*Task brief*. A word-for-word transcription of the data below is required.

*Input data*.
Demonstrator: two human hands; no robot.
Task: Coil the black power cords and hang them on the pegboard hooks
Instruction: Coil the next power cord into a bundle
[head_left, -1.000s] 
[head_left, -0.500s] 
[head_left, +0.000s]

*Task response*.
Demonstrator: two human hands; no robot.
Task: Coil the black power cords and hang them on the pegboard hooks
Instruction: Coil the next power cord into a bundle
[head_left, -1.000s] 
[head_left, -0.500s] 
[head_left, +0.000s]

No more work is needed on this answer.